**Work instruction**: Each line below has to be set down again exactly.
========
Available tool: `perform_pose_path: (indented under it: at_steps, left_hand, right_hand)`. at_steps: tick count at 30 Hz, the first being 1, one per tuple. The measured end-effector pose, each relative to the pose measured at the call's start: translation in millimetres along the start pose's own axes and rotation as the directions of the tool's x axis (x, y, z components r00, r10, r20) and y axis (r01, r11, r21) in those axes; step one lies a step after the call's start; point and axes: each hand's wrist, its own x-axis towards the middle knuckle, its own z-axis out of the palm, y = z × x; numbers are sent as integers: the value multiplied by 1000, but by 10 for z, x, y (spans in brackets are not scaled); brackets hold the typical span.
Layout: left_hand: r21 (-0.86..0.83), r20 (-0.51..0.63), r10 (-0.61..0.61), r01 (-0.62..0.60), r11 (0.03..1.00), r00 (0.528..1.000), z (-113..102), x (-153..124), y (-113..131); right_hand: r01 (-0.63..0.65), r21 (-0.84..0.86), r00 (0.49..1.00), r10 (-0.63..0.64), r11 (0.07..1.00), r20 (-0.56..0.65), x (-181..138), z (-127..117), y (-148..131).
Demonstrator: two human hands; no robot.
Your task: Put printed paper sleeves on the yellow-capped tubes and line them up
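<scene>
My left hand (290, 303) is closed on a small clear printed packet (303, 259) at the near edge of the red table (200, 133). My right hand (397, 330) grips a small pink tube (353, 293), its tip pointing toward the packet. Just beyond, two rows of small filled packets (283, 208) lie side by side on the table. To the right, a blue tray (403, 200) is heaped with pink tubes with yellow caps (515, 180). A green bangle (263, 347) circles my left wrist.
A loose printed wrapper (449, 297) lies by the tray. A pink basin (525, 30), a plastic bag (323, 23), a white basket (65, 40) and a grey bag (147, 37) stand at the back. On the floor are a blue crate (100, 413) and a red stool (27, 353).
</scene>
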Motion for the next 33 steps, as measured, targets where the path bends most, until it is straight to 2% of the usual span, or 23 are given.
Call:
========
**Final answer**:
Available tool: `perform_pose_path: (indented under it: at_steps, left_hand, right_hand)`. at_steps: tick count at 30 Hz, the first being 1, one per tuple. The measured end-effector pose, each relative to the pose measured at the call's start: translation in millimetres along the start pose's own axes and rotation as the directions of the tool's x axis (x, y, z components r00, r10, r20) and y axis (r01, r11, r21) in those axes; step one lies a step after the call's start; point and axes: each hand's wrist, its own x-axis towards the middle knuckle, its own z-axis out of the palm, y = z × x; numbers are sent as integers: the value multiplied by 1000, but by 10 for z, x, y (spans in brackets are not scaled); brackets hold the typical span.
Layout: left_hand: r21 (-0.86..0.83), r20 (-0.51..0.63), r10 (-0.61..0.61), r01 (-0.62..0.60), r11 (0.03..1.00), r00 (0.528..1.000), z (-113..102), x (-153..124), y (-113..131); right_hand: r01 (-0.63..0.65), r21 (-0.84..0.86), r00 (0.49..1.00), r10 (-0.63..0.64), r11 (0.07..1.00), r20 (-0.56..0.65), x (-181..138), z (-127..117), y (-148..131).
Demonstrator: two human hands; no robot.
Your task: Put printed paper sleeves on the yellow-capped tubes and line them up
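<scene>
My left hand (290, 303) is closed on a small clear printed packet (303, 259) at the near edge of the red table (200, 133). My right hand (397, 330) grips a small pink tube (353, 293), its tip pointing toward the packet. Just beyond, two rows of small filled packets (283, 208) lie side by side on the table. To the right, a blue tray (403, 200) is heaped with pink tubes with yellow caps (515, 180). A green bangle (263, 347) circles my left wrist.
A loose printed wrapper (449, 297) lies by the tray. A pink basin (525, 30), a plastic bag (323, 23), a white basket (65, 40) and a grey bag (147, 37) stand at the back. On the floor are a blue crate (100, 413) and a red stool (27, 353).
</scene>
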Motion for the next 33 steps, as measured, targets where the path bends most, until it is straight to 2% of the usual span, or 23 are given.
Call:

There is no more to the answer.